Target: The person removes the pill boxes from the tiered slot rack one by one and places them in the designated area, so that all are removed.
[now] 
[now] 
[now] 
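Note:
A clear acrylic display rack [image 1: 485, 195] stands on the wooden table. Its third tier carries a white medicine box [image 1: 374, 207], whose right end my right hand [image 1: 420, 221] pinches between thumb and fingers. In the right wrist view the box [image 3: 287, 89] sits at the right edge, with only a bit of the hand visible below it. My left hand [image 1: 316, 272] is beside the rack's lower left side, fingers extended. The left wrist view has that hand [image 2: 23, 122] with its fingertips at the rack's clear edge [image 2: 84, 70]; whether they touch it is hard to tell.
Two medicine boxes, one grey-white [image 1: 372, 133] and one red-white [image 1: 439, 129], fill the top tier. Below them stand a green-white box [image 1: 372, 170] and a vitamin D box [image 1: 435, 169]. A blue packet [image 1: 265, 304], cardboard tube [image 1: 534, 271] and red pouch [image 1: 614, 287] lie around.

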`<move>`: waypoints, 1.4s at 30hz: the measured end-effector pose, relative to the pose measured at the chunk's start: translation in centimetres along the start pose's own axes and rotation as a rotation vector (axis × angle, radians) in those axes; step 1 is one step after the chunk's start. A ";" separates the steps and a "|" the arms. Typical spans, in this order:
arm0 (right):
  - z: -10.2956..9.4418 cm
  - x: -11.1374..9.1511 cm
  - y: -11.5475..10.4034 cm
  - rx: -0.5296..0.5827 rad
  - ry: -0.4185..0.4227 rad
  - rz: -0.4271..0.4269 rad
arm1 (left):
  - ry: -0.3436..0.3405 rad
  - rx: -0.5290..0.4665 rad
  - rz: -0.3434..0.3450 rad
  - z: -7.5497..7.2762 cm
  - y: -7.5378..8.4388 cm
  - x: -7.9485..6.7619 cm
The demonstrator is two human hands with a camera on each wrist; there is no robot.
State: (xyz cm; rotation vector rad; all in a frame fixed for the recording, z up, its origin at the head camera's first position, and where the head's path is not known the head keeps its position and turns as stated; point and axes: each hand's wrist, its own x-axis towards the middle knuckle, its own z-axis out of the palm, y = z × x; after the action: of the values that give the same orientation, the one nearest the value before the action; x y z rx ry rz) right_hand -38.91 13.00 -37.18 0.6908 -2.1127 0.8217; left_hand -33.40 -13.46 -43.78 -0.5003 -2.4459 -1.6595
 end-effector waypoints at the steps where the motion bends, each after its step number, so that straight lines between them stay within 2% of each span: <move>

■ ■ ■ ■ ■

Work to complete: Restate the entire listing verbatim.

Completed task:
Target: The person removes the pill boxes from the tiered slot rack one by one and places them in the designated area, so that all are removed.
[now] 
[now] 
[now] 
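Note:
A clear acrylic display rack [image 1: 485, 195] stands on the wooden table. Its third tier carries a white medicine box [image 1: 374, 207], whose right end my right hand [image 1: 420, 221] pinches between thumb and fingers. In the right wrist view the box [image 3: 287, 89] sits at the right edge, with only a bit of the hand visible below it. My left hand [image 1: 316, 272] is beside the rack's lower left side, fingers extended. The left wrist view has that hand [image 2: 23, 122] with its fingertips at the rack's clear edge [image 2: 84, 70]; whether they touch it is hard to tell.
Two medicine boxes, one grey-white [image 1: 372, 133] and one red-white [image 1: 439, 129], fill the top tier. Below them stand a green-white box [image 1: 372, 170] and a vitamin D box [image 1: 435, 169]. A blue packet [image 1: 265, 304], cardboard tube [image 1: 534, 271] and red pouch [image 1: 614, 287] lie around.
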
`<move>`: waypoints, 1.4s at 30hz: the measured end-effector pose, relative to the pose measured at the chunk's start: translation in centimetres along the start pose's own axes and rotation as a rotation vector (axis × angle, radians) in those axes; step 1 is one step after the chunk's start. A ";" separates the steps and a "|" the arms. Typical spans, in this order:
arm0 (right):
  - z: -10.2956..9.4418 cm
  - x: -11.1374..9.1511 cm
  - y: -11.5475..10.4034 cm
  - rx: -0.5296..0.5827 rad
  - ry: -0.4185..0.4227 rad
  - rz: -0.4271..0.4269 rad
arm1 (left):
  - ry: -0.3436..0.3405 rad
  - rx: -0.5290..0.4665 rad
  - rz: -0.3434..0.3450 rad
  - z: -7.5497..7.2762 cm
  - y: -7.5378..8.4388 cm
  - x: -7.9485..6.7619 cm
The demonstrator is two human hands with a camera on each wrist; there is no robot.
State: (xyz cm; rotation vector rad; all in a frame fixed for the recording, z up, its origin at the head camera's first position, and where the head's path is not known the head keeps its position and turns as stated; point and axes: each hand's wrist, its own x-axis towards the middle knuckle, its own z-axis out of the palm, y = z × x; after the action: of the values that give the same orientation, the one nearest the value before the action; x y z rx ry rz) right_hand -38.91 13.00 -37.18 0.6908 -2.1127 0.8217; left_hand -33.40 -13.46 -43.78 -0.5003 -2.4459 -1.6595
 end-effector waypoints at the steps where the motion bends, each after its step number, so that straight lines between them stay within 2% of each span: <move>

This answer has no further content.